:: Exercise details ::
Replicate the data exactly, every line included.

:: Dataset content ::
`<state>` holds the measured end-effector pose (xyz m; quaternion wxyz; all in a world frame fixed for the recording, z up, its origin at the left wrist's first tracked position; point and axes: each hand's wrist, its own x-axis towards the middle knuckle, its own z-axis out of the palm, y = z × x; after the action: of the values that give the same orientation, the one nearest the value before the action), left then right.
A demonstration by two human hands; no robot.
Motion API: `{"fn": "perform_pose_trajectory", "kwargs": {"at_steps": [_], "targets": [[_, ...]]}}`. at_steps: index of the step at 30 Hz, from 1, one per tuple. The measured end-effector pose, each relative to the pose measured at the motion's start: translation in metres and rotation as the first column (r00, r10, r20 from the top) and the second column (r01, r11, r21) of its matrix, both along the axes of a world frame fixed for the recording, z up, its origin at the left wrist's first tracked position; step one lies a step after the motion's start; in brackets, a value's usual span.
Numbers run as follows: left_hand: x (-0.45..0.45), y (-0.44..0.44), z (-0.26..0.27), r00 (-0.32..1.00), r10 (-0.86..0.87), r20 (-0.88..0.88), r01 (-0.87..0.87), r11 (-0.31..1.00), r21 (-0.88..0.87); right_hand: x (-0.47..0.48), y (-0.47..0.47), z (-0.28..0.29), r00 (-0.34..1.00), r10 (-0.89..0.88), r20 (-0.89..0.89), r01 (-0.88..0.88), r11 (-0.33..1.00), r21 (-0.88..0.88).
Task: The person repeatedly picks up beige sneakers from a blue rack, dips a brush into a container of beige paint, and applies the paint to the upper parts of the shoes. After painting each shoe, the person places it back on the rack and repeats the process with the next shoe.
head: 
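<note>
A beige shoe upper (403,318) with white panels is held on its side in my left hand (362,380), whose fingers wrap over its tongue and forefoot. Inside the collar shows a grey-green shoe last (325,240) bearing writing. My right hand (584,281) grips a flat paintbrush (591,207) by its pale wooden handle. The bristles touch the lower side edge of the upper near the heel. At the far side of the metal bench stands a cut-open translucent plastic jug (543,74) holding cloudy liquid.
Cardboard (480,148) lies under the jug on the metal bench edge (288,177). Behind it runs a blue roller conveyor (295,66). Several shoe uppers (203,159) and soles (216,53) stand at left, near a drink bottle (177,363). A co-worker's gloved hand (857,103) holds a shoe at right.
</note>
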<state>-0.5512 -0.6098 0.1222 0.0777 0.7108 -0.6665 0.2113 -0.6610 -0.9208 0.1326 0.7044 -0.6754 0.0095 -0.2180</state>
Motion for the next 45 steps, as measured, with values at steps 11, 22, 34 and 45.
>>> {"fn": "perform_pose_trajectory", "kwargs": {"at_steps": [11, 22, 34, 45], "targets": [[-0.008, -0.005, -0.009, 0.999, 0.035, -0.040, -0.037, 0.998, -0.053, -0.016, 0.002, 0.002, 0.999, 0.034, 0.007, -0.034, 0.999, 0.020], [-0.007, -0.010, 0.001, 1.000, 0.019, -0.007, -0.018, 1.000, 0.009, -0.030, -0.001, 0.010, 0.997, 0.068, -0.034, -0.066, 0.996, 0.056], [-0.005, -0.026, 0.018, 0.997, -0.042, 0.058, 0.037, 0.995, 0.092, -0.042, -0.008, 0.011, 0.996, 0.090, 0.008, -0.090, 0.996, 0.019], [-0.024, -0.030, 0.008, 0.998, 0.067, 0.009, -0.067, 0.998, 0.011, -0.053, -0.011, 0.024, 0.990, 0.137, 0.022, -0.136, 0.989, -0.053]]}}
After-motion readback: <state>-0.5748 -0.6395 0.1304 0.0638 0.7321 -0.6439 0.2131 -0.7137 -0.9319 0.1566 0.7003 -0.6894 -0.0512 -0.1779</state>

:: Task solution ::
`<state>` holds the measured end-effector pose (xyz m; quaternion wxyz; all in a world frame fixed for the recording, z up, its origin at the left wrist's first tracked position; point and axes: each hand's wrist, its own x-axis towards the middle knuckle, its own z-axis out of the palm, y = z × x; after the action: of the values that give the same orientation, the one nearest the value before the action), left then right.
A demonstration by two human hands; no robot.
Motion API: `{"fn": "perform_pose_trajectory", "kwargs": {"at_steps": [_], "targets": [[_, ...]]}}`. at_steps: index of the step at 30 Hz, from 1, one per tuple. The measured end-effector pose, each relative to the pose measured at the motion's start: translation in metres and rotation as the first column (r00, r10, r20 from the top) and the second column (r01, r11, r21) of its matrix, both along the axes of a world frame fixed for the recording, z up, its origin at the left wrist's first tracked position; step one lies a step after the motion's start; in brackets, a value's usual span.
Numbers run as follows: left_hand: x (-0.45..0.45), y (-0.44..0.44), z (-0.26..0.27), r00 (-0.32..1.00), r10 (-0.86..0.87), r20 (-0.88..0.88), r01 (-0.87..0.87), r11 (-0.31..1.00), r21 (-0.88..0.87); right_hand: x (-0.47..0.48), y (-0.47..0.47), z (-0.28..0.29), r00 (-0.34..1.00), r10 (-0.89..0.88), r20 (-0.89..0.89), r01 (-0.88..0.88), r11 (-0.33..1.00), r21 (-0.88..0.88).
Task: The person repeatedly picks up beige sneakers from a blue rack, dips a brush into a container of beige paint, and applies the paint to the upper parts of the shoes. After painting each shoe, the person places it back on the rack and repeats the process with the next shoe.
head: 
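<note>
A beige shoe upper (403,318) with white panels is held on its side in my left hand (362,380), whose fingers wrap over its tongue and forefoot. Inside the collar shows a grey-green shoe last (325,240) bearing writing. My right hand (584,281) grips a flat paintbrush (591,207) by its pale wooden handle. The bristles touch the lower side edge of the upper near the heel. At the far side of the metal bench stands a cut-open translucent plastic jug (543,74) holding cloudy liquid.
Cardboard (480,148) lies under the jug on the metal bench edge (288,177). Behind it runs a blue roller conveyor (295,66). Several shoe uppers (203,159) and soles (216,53) stand at left, near a drink bottle (177,363). A co-worker's gloved hand (857,103) holds a shoe at right.
</note>
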<state>-0.5512 -0.6098 0.1222 0.0777 0.7108 -0.6665 0.2113 -0.6610 -0.9208 0.1326 0.7044 -0.6754 0.0095 -0.2180</state>
Motion for the next 45 steps, as measured, with values at steps 11, 22, 34 and 45.
>>> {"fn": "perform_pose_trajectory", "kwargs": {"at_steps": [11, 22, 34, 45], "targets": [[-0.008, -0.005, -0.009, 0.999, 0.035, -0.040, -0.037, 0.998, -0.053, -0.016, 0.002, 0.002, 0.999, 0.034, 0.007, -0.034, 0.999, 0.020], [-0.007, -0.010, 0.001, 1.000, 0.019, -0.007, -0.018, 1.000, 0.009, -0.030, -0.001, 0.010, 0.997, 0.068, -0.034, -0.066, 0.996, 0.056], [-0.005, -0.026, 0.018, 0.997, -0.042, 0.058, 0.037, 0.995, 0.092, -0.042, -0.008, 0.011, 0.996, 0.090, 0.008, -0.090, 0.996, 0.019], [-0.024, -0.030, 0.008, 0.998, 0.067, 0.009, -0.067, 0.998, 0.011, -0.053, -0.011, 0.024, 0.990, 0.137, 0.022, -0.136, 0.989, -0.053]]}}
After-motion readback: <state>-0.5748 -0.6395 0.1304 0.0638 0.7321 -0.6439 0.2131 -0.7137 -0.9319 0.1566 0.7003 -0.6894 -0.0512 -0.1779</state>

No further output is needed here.